Thursday, April 25, 2013

Guest Post: Kim Fielding Is A Geek


A reviewer recently wrote of one of my books:

I feel like this is just an insulting portrayal of what the author thinks a geek is like but has never actually liked one.

This is the first time in my life I have been accused of insufficient geekiness. Not only do I count many geeks among my friends and coworkers, not only am I married to one, but I am one myself.

You want proof, you say? Well, it began in childhood with a taste for science fiction and fantasy. The very first movie I ever went to with a boy was in 6th grade, and it was Star Wars. My first job was a volunteer gig at a science museum.
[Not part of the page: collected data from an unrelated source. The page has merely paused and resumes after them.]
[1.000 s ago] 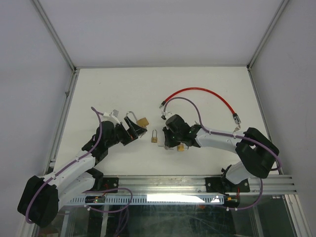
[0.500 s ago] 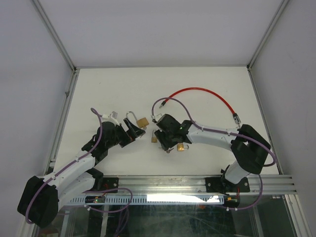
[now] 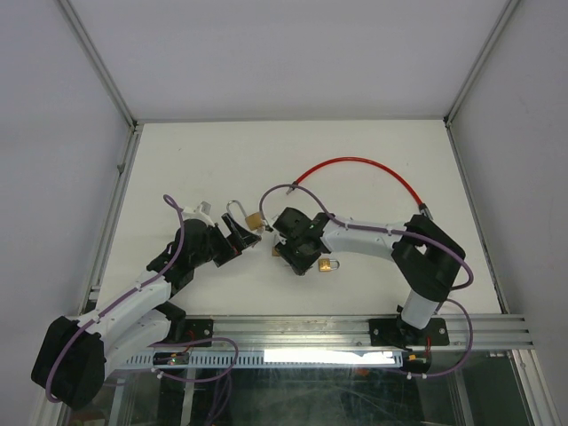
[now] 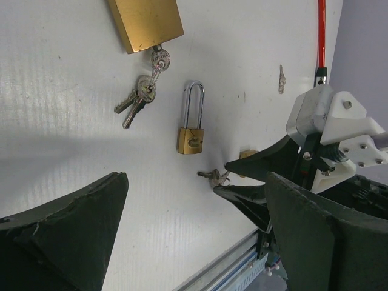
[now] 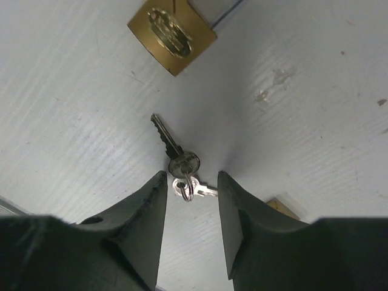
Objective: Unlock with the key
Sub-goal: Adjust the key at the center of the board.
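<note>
Swinging leftward since a second ago, the right gripper (image 5: 191, 182) now stands half-spread astride the key (image 5: 182, 162), which lies flat near the small padlock (image 5: 172, 36); nothing gripped or unlocked yet; left gripper (image 4: 195, 182) gapes wide

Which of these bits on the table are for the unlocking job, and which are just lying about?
For the job: loose key, between the right gripper's open fingers; small padlock nearest it, probably.
Lying about: red cable; big padlock with its key bunch; third padlock.
</note>
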Motion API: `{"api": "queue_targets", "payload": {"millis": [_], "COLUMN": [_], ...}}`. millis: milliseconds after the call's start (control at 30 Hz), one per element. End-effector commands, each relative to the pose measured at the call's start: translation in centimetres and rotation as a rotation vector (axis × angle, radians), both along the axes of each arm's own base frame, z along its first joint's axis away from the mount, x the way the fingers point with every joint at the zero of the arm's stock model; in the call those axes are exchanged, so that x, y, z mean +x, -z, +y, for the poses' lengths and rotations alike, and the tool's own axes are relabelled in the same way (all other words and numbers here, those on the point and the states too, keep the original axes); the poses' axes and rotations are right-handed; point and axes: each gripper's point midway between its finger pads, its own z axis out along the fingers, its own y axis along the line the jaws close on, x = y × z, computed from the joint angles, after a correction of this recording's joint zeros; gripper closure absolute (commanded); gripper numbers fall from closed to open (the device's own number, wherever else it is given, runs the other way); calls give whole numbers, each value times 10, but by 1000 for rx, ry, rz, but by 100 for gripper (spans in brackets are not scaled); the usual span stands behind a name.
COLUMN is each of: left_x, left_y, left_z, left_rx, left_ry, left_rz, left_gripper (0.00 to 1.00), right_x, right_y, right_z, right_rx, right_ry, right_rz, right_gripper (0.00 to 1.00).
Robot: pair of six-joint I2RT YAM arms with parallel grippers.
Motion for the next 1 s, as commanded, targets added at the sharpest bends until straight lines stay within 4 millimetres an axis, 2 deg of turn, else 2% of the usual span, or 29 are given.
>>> {"api": "queue_targets", "payload": {"millis": [0, 167, 333, 433, 600, 967], "left_x": [11, 11, 10, 9, 9, 0], "left_y": [-24, -26, -29, -34, -47, -67], "left_z": [-2, -2, -4, -5, -8, -27], "left_rx": [-23, -28, -35, -44, -49, -146], "left_ry": [-3, -3, 9, 25, 66, 207], "left_rz": [-78, -81, -99, -132, -217, -407], "left_gripper": [1, 1, 1, 1, 1, 1], "right_x": [-1, -1, 3, 2, 4, 11], "right_y": [-2, 3, 2, -3, -15, -51], "right_z": [11, 8, 6, 13, 28, 46], "right_rx": [-16, -55, -59, -11, 117, 478], "right_ry": [-65, -67, -46, -39, -2, 64], "right_rz": [-6, -15, -38, -38, -54, -57], "right_gripper": [60, 64, 80, 91, 99, 100]}}
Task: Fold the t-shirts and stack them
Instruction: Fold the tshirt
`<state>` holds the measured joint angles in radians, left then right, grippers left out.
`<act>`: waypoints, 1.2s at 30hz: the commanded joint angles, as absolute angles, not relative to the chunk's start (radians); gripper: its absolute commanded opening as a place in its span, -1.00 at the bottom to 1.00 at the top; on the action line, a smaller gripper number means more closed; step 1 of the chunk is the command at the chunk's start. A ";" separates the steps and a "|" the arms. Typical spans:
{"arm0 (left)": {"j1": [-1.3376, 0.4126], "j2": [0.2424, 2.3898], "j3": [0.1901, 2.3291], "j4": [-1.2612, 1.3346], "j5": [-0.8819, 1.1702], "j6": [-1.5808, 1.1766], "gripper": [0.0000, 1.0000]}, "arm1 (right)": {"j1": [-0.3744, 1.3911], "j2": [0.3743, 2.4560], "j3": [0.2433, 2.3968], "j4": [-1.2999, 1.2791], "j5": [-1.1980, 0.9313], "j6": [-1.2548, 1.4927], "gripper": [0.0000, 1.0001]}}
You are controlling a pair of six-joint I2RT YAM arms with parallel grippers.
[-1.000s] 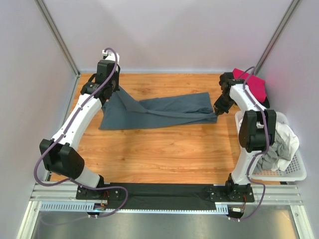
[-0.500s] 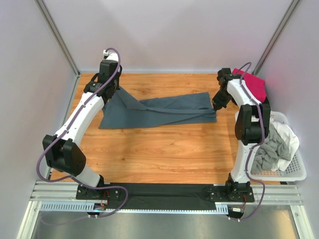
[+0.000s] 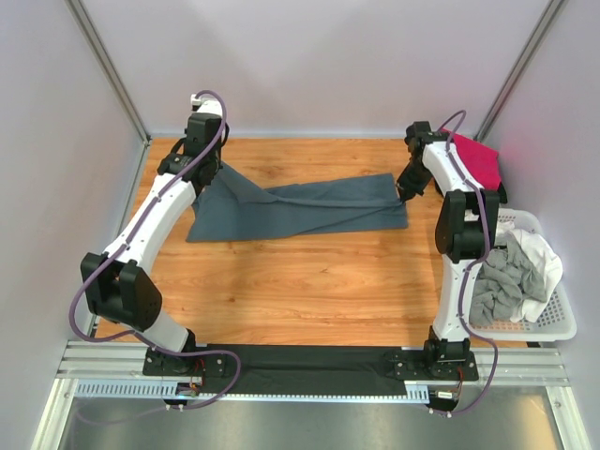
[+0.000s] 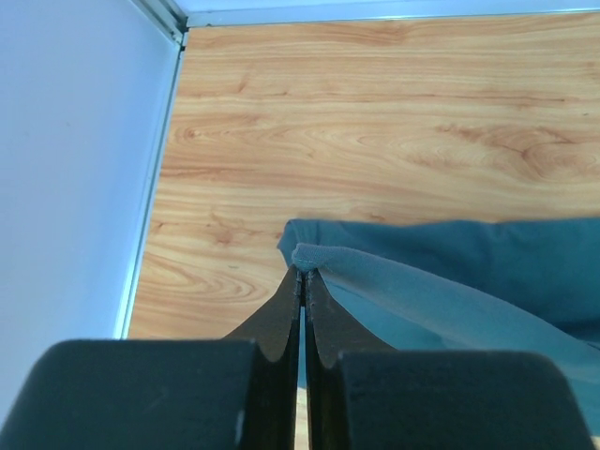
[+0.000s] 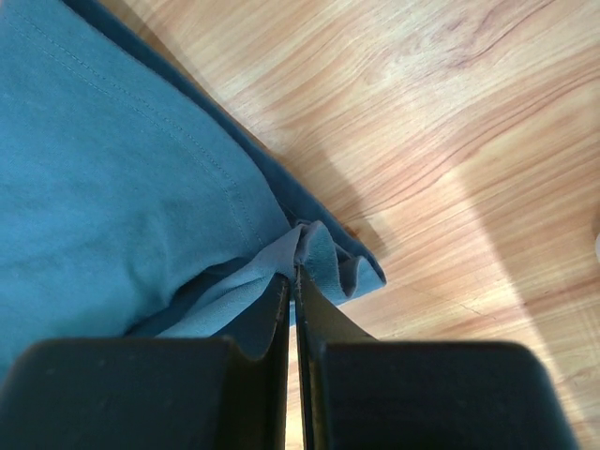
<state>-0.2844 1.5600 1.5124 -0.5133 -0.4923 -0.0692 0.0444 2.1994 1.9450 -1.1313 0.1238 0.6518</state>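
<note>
The slate blue-grey t-shirt (image 3: 300, 211) lies stretched across the far half of the wooden table. My left gripper (image 3: 208, 180) is shut on its far left corner and holds it lifted; the pinched fold shows in the left wrist view (image 4: 309, 255). My right gripper (image 3: 404, 195) is shut on the shirt's far right corner, low over the table; the bunched cloth shows in the right wrist view (image 5: 309, 248). A magenta-pink t-shirt (image 3: 476, 161) lies at the far right, with black cloth (image 3: 500, 195) under it. Light grey (image 3: 502, 286) and white (image 3: 537, 255) shirts are in the basket.
A white plastic lattice basket (image 3: 544, 323) stands at the right edge. Metal frame posts (image 3: 112, 75) and pale walls close in the back and sides. A black strip (image 3: 300, 361) runs along the near edge between the arm bases.
My right gripper has moved away from me toward the back with the shirt's right corner. My left gripper has shifted slightly, still holding its corner.
</note>
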 commanded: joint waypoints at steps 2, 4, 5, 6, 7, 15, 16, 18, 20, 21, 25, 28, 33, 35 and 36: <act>-0.270 1.499 1.516 -0.538 -0.517 -0.080 -1.00 | 0.038 2.174 1.973 -1.163 0.150 0.627 -0.99; -0.270 1.453 1.503 -0.595 -0.468 -0.098 -1.00 | 0.038 2.157 1.956 -1.175 0.150 0.623 -0.99; -0.270 1.433 1.485 -0.616 -0.454 -0.107 -1.00 | 0.040 2.140 1.935 -1.177 0.149 0.618 -0.99; -0.271 1.392 1.474 -0.641 -0.440 -0.121 -1.00 | 0.041 2.131 1.919 -1.183 0.141 0.617 -0.99; -0.272 1.366 1.457 -0.685 -0.390 -0.139 -1.00 | 0.040 2.120 1.901 -1.183 0.140 0.615 -0.99; -0.408 1.135 1.307 -0.943 -0.216 -0.241 -1.00 | 0.046 2.014 1.694 -1.173 0.120 0.603 -0.99; -0.413 1.126 1.307 -1.019 -0.194 -0.268 -1.00 | 0.051 1.997 1.678 -1.173 0.121 0.600 -0.99; -0.440 1.088 1.292 -1.101 -0.176 -0.339 -1.00 | 0.052 1.982 1.626 -1.169 0.124 0.592 -0.99; -0.462 1.057 1.260 -1.147 -0.166 -0.383 -1.00 | 0.054 1.959 1.591 -1.161 0.118 0.592 -0.99; -0.483 1.028 1.250 -1.170 -0.167 -0.431 -1.00 | 0.052 1.953 1.574 -1.154 0.115 0.591 -0.99; -0.506 0.956 1.247 -1.322 -0.172 -0.511 -1.00 | 0.054 1.901 1.481 -1.149 0.106 0.598 -0.99; -0.512 0.902 1.264 -1.414 -0.153 -0.531 -1.00 | 0.055 1.855 1.410 -1.147 0.109 0.603 -0.99; -0.514 0.867 1.247 -1.512 -0.103 -0.540 -1.00 | 0.057 1.807 1.329 -1.146 0.109 0.606 -0.99; -0.514 0.856 1.244 -1.523 -0.106 -0.534 -1.00 | 0.058 1.784 1.302 -1.146 0.113 0.612 -0.99; -0.514 0.854 1.244 -1.526 -0.118 -0.529 -1.00 | 0.058 1.778 1.293 -1.141 0.112 0.612 -0.99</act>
<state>-0.5098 0.8589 1.2316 -1.3331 -0.1333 -0.5137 0.0536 1.8324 1.3205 -1.1515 0.1066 0.6048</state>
In 9th grade I won a trophy (which I may still have somewhere) for the highest science grade in my school. Junior high was also when I learned to program in BASIC.

My geekiness did not diminish in high school. I took AP classes. I wrote bad poetry. When I was 16, I looked like this:



I competed on the speech team. I kicked butt at Trivial Pursuit (except the sports questions). Even when I went through my punk phase (Ramones T-shirt, ragged Levis, safety pin in ear), I was a punk geek. I was a National Merit Semifinalist:



After high school came college and then the great bastion of geekdom, graduate school, where I spent eight years earning not one, not two, but three graduate degrees. Yes, my degrees were in the social sciences rather than the hard sciences, but I was the first person among my peers to learn to use e-mail and browse the World Wide Web (using Mosaic on my Mac, in fact). That has to count for something.

I married a guy who became an accountant. I got a job in academia, where geeks rule. I wrote Buffy the Vampire Slayer fan fiction. When I travel, I take pictures of my Spike the Vampire doll posing in front of scenery. I have also knitted an anatomically correct Spike doll. I gave birth to two wonderful geeky daughters: the 13-year-old is the county spelling bee champ, a Harry Potter fan, and an author of Merlin fanfic; and the 10-year-old plays elaborate video games and creates scale models of buildings. Here’s a photo she took today of Spike (not the X-rated one) destroying the Eiffel Tower:


In short, I think my geek creds are pretty strong, and I’m proud of them.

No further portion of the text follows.